Headshot of MaryKate Smolenski

The Loyalist Legacy: Memory and Material Culture of New England Loyalists, 1776 – 1976

MaryKate studies the memory of Revolutionary-era loyalism through the lens of material culture. Her dissertation examines 9 families in New England, their objects, and how loyalism was remembered over time. She argues that descendants of loyalists often reconciled their ancestors’ politics with their own American identities by ignoring or denying loyalism, and, in turn, shaped the public memory surrounding these artifacts as they were published or entered museum collections. Exploring the intersection of loyalism studies, gender, material culture, and memory studies, she highlights how genealogy was often weaponized by later generations and loyalism was omitted in order to create a more usable past. Examining objects and their associated stories reveals the spectrum of loyalty and its aftermath, offering a more complete and complex image of the Revolution and our country’s founding.

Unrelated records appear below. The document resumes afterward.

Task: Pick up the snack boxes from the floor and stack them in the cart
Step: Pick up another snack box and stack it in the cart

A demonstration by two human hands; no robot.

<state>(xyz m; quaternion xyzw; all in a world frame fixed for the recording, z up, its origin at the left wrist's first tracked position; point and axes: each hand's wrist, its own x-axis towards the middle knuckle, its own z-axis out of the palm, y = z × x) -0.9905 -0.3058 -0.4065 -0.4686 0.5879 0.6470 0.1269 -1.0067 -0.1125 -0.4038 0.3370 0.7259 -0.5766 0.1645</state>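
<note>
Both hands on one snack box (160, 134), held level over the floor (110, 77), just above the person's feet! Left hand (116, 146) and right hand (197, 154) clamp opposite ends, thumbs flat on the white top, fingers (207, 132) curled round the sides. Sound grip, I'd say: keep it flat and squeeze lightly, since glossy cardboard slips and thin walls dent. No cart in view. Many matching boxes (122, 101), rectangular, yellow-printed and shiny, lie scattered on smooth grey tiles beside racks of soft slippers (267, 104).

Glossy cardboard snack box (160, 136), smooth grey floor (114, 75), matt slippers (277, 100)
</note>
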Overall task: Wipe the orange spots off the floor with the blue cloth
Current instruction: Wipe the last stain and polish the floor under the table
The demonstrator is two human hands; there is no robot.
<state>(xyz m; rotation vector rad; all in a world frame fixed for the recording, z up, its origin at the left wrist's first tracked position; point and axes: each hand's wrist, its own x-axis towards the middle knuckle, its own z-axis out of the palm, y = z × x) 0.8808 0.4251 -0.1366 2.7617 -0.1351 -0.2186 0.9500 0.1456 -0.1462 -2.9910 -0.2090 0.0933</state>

With expertise in public history, museum studies, and 18th century history, she has previously worked with museums and historical societies, including the Newport Historical Society, Newport Restoration Foundation, History Cambridge, and the GWU Museum and Textile Museum. Prior to starting her PhD, she completed a two-year fellowship at the Preservation Society of Newport County where she re-interpreted an eighteenth-century historic house museum, Hunter House. She also co-founded the non-profit, online publication, the Coalition of Master’s Scholars on Material Culture (CMSMC), which aims to fill a gap for master’s students to share their research.